Between 10,000-20,000 new wells are being drilled annually. But most punching their way into the earth were built before the province’s Bill 908 went into affect.
Conboy is assisting the Dairy Farmers of Ontario campaign to help protect and upgrade water quality on dairy farms.
"Your well needs to be located outside... and down gradient from a source of contamination." At the same time it should be up gradient from natural ponds... as it’s possible and likely that the ground water could carry the contaminants directly to your well," Conboy said as she tag teamed with licensed well driller and instructor Jim Smith.
Drilled wells should be set back a minimum of 15 metres with at least six metres of water tight casing in the well. That casing should extend 40 centimetres up and Conboy discouraged any camouflaging of wells. Increasing that set back is a good idea if the well is placed in a shallow unconfined aquifer, a highly fractured bedrock, down grade from sources of contamination or near a potential flood zone.
Wells should also be marked to differentiate them from other pipes sticking out of the ground.
"Masking or covering the stick-up leads to potential problems," she said, showing photos of a variety of no-nos, from decorating the well head as a fire hydrant to drilling a well inside a dug well without first sealing the original well.
"Chipped concrete on the well pit cover allows vermin and other contaminants to enter the well."
Smith, from Lindsay, demonstrated the steps taken in upgrading large diameter wells.
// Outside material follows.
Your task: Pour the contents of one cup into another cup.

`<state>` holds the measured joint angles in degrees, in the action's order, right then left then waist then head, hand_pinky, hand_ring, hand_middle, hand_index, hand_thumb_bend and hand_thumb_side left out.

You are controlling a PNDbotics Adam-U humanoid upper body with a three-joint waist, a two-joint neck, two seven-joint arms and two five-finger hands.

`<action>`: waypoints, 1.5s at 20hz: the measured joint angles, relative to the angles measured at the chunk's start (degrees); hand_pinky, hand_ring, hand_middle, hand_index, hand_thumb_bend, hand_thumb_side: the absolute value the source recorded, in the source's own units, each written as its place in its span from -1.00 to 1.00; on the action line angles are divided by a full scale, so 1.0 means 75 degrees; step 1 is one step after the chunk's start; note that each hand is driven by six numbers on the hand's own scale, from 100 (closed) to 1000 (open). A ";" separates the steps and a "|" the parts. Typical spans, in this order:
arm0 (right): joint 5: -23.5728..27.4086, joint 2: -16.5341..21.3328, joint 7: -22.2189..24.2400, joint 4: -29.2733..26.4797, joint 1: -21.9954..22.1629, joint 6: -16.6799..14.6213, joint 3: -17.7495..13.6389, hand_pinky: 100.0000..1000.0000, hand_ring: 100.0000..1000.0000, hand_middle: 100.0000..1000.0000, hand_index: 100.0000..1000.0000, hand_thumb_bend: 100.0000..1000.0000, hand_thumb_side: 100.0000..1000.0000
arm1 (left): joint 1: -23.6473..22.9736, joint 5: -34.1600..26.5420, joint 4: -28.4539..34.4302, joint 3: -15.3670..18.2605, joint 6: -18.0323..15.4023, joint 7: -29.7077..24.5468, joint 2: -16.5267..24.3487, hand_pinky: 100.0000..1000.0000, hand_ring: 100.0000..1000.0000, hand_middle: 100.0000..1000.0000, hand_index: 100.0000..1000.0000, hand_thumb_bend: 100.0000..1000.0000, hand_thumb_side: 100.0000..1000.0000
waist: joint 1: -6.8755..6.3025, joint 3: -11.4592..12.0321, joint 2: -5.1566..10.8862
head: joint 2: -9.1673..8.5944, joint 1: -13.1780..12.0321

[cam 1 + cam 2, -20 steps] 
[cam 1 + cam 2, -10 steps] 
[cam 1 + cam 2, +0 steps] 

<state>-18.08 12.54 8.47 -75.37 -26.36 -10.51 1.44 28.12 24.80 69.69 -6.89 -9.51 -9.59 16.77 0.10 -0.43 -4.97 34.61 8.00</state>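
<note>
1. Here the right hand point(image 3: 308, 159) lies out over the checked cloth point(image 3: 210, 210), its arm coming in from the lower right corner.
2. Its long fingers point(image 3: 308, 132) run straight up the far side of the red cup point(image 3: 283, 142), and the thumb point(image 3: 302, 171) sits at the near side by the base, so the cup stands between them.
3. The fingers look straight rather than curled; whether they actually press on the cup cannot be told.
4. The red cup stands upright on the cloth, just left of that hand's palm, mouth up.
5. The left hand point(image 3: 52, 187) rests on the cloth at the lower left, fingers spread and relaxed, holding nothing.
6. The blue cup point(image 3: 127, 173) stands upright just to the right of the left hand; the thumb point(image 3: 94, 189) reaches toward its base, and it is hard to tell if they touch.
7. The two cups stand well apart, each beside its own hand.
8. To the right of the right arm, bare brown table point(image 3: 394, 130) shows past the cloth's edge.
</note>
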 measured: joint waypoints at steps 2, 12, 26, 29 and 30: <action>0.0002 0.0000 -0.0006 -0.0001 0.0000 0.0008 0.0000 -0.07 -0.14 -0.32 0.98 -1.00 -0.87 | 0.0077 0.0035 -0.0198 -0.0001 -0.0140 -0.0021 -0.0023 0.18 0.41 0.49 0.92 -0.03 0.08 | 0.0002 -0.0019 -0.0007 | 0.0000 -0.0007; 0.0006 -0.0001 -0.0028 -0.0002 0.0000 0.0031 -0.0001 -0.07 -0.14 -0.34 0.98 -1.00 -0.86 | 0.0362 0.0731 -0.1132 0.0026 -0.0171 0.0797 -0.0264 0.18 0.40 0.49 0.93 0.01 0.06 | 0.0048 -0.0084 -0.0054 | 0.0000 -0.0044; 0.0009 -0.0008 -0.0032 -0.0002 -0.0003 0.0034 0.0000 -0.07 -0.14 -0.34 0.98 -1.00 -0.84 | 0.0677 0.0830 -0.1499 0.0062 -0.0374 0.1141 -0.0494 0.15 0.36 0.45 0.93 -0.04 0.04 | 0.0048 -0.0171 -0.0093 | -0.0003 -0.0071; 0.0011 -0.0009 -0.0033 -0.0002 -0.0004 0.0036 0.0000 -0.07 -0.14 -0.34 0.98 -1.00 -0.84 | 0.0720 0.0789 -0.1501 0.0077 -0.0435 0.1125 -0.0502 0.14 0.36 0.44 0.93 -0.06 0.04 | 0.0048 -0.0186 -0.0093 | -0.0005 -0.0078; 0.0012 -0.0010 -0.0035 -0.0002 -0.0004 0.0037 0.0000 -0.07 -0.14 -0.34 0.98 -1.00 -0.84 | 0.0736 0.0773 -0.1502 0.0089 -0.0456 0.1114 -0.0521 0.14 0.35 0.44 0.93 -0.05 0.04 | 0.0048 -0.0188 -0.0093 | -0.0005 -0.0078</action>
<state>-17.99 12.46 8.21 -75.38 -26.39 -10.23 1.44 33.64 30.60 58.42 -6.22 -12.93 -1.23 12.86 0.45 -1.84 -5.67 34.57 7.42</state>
It begins with excavation and replacement of damaged tiles and waterproof sealing between each tile.
Concrete grout should be applied around the exterior of the casing of the well and a waterproof seal should surround the pump line. The job is finished when a new cap is installed and the above ground grade is sloped away from the well, Smith said.
The two recommended the people not "shock," their wells. Conboy said it is too complicated a procedure for even an expert to contemplate.
"A well that is properly constructed and maintained should not need to be shocked regularly," she said, noting that the contractor will "shock" it when he has completed his work.